The Driftless Area is a region in Minnesota, Wisconsin, northwestern Illinois, and northeastern Iowa of the American Midwest that was never glaciated.
The region includes elevations ranging from 603 to 1,719 feet at Blue Mound State Park and covers an area of 24,000 square miles with over 21 million people.
The rugged terrain is due both to the lack of glacial deposits, or drift, and to the incision of the upper Mississippi River and its tributaries into bedrock.
Karst topography is found throughout the Driftless area. This is characterized by caves and cave systems, disappearing streams, blind valleys, underground streams, sinkholes, springs, and cold streams. Disappearing streams occur where surface waters sinks down into the earth through fractured bedrock or a sinkhole, either joining an aquifer, or becoming an underground stream. Blind valleys are formed by disappearing streams and lack an outlet to any other stream. Sinkholes are the result of the collapse of the roof of a cave, and surface water can flow directly into them. Disappearing streams can re-emerge as large cold springs. Cold streams with cold springs as their sources are noted as superb trout habitats.

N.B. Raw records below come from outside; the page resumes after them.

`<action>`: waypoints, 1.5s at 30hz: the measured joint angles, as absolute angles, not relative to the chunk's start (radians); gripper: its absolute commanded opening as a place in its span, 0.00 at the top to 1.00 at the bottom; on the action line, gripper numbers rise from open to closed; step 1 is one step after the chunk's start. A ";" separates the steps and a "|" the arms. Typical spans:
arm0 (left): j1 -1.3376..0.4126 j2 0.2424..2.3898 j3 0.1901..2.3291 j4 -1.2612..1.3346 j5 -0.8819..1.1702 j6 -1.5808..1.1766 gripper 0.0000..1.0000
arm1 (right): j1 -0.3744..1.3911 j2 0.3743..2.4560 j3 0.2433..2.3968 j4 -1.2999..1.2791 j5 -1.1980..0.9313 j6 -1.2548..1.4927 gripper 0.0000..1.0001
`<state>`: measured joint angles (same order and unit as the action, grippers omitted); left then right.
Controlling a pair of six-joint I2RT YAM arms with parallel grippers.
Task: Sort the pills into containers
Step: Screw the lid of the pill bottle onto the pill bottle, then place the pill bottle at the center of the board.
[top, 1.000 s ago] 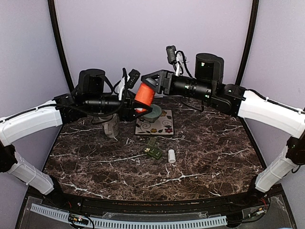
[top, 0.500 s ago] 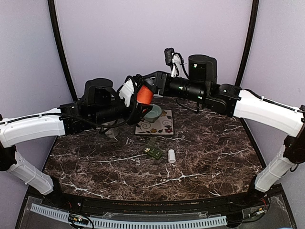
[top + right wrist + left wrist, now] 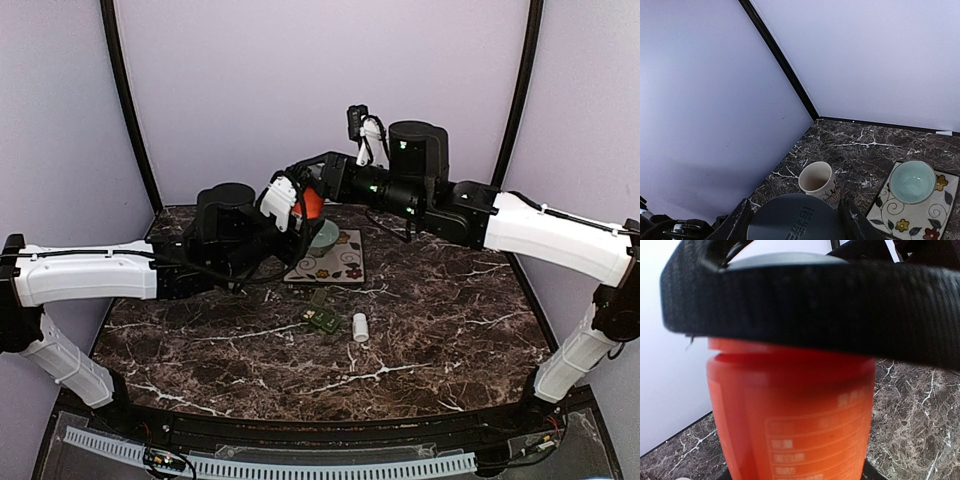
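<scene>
An orange bottle [image 3: 311, 204] hangs in the air over the back of the table, between both grippers. My left gripper [image 3: 297, 217] is shut on its body, which fills the left wrist view [image 3: 790, 425]. My right gripper [image 3: 318, 188] is shut on its dark grey cap [image 3: 795, 220], with a finger [image 3: 852, 220] on each side of it. The containers, a small dark green pill box [image 3: 321, 318], lie on the table in front of the tile. No pills show in any view.
A pale green bowl [image 3: 323, 236] [image 3: 912, 181] sits on a flowered tile [image 3: 335, 266] [image 3: 907, 220]. A cream mug [image 3: 817, 180] stands left of it, behind my left arm in the top view. A small white cylinder [image 3: 360, 326] lies right of the pill box.
The left arm has swung right and forward, and its wrist now covers most of the bottle. The right arm has shifted slightly left. Both grips are unchanged.
</scene>
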<state>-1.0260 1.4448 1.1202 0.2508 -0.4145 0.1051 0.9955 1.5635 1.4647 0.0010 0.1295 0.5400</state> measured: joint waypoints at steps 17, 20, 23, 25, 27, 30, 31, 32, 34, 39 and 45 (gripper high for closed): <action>-1.039 1.420 1.072 0.260 -0.385 0.065 0.50 | 1.015 1.538 1.427 0.007 0.173 0.550 1.00; -1.040 1.414 1.058 0.260 -0.377 0.056 0.49 | 1.018 1.538 1.420 0.003 0.181 0.554 1.00; -1.042 1.406 1.046 0.260 -0.372 0.048 0.46 | 1.021 1.537 1.414 0.003 0.182 0.556 1.00; -1.042 1.404 1.044 0.260 -0.366 0.044 0.44 | 1.022 1.534 1.410 0.004 0.184 0.558 1.00; -1.042 1.403 1.042 0.260 -0.358 0.039 0.41 | 1.022 1.530 1.402 0.005 0.188 0.561 1.00; -1.040 1.391 1.037 0.260 -0.355 0.024 0.38 | 1.022 1.525 1.393 0.009 0.188 0.571 1.00; -1.040 1.387 1.037 0.260 -0.355 0.021 0.37 | 1.022 1.525 1.392 0.010 0.188 0.575 1.00; -1.040 1.383 1.037 0.264 -0.355 0.015 0.35 | 1.022 1.523 1.390 0.008 0.190 0.575 1.00; -1.040 1.370 1.037 0.274 -0.352 0.010 0.33 | 1.021 1.522 1.383 -0.004 0.204 0.574 1.00; -1.036 1.309 1.035 0.318 -0.353 -0.005 0.32 | 1.008 1.522 1.349 -0.088 0.241 0.558 1.00; -1.030 1.271 1.039 0.376 -0.356 -0.017 0.32 | 0.997 1.523 1.316 -0.180 0.265 0.551 1.00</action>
<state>-1.0302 1.2709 1.0386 0.3756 -0.3565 -0.0166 0.9970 1.5227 1.3159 -0.1799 0.2653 0.5510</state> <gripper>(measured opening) 0.683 0.514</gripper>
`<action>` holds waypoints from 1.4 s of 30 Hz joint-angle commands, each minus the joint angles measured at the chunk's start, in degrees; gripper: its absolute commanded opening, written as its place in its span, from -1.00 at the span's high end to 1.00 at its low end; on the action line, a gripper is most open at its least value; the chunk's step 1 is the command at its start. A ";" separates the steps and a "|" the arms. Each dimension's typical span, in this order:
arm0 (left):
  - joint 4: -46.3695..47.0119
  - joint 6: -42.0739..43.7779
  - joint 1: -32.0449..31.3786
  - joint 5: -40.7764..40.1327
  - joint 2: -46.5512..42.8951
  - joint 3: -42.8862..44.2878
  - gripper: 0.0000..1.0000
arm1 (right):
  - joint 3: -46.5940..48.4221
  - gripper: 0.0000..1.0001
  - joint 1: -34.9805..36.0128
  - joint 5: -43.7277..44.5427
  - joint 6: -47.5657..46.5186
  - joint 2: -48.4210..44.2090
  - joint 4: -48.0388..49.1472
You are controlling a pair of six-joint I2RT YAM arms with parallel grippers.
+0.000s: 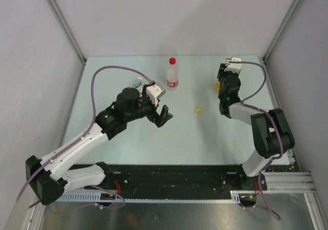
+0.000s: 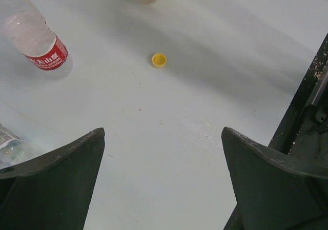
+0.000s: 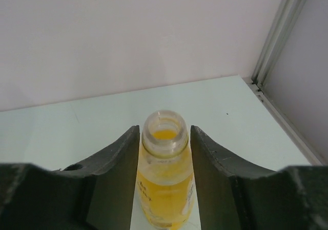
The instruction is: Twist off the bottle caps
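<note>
Already the yellow cap [image 1: 198, 110] is off. It lies alone on the counter [image 1: 205, 143], centre-right in the overhead view and well apart from every bottle. Its yellow-orange bottle [image 3: 165, 184] stands upright in the upper right of that view, with its neck open and liquid filling most of the body. The right hand [image 3: 165, 132] flanks it with a finger close against each side, but I cannot tell whether they press or merely stand beside it. Open and this full, it would likely spill if tipped, so a steady hold on the body seems safest.

The red-label bottle [image 1: 173, 79] stands at upper centre with its red cap [image 1: 172, 61] still on and clear liquid inside. The blue-label bottle [image 1: 138, 82] sits just behind the left arm and is mostly hidden, so I cannot make out its cap. These bottles are probably light, thin-walled plastic that dents under a hard squeeze. The tiny caps call for a fingertip pinch while the other hand holds the body.

The left hand [image 1: 163, 115] is spread wide and empty, left of centre.
</note>
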 commanded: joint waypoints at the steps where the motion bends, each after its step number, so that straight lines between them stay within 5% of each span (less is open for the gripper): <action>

The Mississippi River passes through the Driftless Area. As rivers and streams approach their confluence with the Mississippi, their canyons grow progressively steeper and deeper, particularly in the last 25 miles in their journey to their mouths.
There are many small towns in the Driftless Area, especially in river valleys, at or upstream from the Mississippi. Small towns in a deep steep valley going down to the Mississippi are at risk every 50 to 100 years or so of a major flood, as with the wreck of Gays Mills, Wisconsin, in August 2007, or the holding of the levee in Houston, Minnesota, (on the South Fork Root River) at the same time. Metropolitan areas have flood walls for protection.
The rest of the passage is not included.